CTM – 24½ years and counting

Now that FreeBSD 12.0 has been branched, it has been proposed to move the ctm(1) program from src to ports.

Chances are you have never heard about the ctm(1) program, despite it being the longest running continuous distribution of the FreeBSD source code, 24½ years and counting.

The story starts in late 1993 where I had got enough of my job at FLS Data, and as a very undesirable sideeffect, lost acces to the blazing fast 14.4 “SLIP” connection to the internet, which I had persuaded FLS to acquire.

FreeBSD used CVS as version control and committers used “supfile”, a sort of early front-runner for rsync, to mirror it locally, and without TCP/IP connectivity that was out of my reach.

I still had email and shell account with internet access, through the danish unix user-group, DKUUG, but no direct TCP/IP connectivity.

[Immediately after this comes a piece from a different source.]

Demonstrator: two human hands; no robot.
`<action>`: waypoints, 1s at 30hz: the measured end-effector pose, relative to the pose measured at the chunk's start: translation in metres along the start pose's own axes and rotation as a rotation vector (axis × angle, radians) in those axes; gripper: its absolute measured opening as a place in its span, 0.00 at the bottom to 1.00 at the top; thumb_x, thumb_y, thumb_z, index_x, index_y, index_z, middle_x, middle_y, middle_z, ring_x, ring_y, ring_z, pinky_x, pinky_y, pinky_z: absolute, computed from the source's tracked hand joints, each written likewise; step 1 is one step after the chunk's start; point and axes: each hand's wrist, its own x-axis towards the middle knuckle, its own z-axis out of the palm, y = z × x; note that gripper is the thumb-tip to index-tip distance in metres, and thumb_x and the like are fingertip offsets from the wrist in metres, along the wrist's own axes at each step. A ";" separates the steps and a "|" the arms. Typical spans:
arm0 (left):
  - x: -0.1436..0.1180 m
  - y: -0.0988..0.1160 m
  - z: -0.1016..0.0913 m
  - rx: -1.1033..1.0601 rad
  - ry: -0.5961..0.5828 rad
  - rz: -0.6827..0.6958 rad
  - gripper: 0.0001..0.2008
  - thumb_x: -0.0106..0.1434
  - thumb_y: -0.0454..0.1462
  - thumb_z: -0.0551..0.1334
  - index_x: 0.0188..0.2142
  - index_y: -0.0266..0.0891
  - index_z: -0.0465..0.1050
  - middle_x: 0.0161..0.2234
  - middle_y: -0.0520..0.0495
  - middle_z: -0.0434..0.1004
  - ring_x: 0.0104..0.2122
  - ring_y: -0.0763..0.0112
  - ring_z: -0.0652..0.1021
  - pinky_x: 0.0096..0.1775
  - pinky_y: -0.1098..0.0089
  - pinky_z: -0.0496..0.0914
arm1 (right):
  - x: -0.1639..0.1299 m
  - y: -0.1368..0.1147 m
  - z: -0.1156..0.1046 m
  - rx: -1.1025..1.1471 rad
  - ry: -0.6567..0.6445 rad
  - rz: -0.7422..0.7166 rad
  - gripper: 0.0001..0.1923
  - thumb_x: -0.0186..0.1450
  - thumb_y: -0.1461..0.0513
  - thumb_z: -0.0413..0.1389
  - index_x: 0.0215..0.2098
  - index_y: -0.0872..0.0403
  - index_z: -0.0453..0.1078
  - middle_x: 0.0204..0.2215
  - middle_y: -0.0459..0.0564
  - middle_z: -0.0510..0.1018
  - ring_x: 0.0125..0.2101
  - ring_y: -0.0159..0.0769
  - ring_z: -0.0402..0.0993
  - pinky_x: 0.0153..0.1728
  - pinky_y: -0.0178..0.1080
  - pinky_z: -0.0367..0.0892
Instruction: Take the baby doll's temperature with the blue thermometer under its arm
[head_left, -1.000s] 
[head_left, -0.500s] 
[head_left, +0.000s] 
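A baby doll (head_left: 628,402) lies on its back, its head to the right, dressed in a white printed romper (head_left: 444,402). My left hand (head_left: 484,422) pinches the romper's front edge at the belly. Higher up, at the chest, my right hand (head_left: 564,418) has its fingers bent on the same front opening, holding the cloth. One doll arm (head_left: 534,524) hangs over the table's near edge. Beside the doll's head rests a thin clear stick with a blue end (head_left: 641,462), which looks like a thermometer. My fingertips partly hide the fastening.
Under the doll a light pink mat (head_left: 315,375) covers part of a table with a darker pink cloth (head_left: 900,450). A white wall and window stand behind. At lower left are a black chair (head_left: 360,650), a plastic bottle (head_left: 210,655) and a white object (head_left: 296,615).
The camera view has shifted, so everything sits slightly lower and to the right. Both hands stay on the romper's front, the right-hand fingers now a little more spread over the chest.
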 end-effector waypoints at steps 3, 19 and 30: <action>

For a short time, I manually tracked the commitlog and mailed the changed files from the CVS tree to myself, and downloaded them from the shell account with KERMIT, but that got old fast.

I automated it, by keeping a copy identical to the CVS tree I had on freefall.freebsd.org, and doing a diff -r between that and the official tree, emailing a compressed and uuencoded copy of the patch to myself, patch(1)’ing my CVS tree (!) and once that had succeeded also patching the “reference” tree on freefall.

Unfortunately these events took place before the mishap which deleted our early mail archives (Ask Jordan about that one!) so I have not been able to establish exactly when I mentioned this stuff to other contributors.

In my archive I do have a file with the names of people who expressed interest (Jim Babb, Piero Serini, Steve Ratliff, Mikael Hybsch, David Dawes and Piero Serini.) when I sent out this README file:

Having read the comments I have received, it seems that the interest for an
automagic email service is far larger than I thought.  I have revise the
scheme I proposed originally, to avoid doing the same work twice.

The new scheme looks like this:

A delta is contained in one file, which has a patch, and an informative
header, which contains instructions if any files are to be removed.
This file will be machine-readable, such that a script can receive the
file by email and extract it.

The deltas will get a serial number, staring with 001 from a FreeBSD release.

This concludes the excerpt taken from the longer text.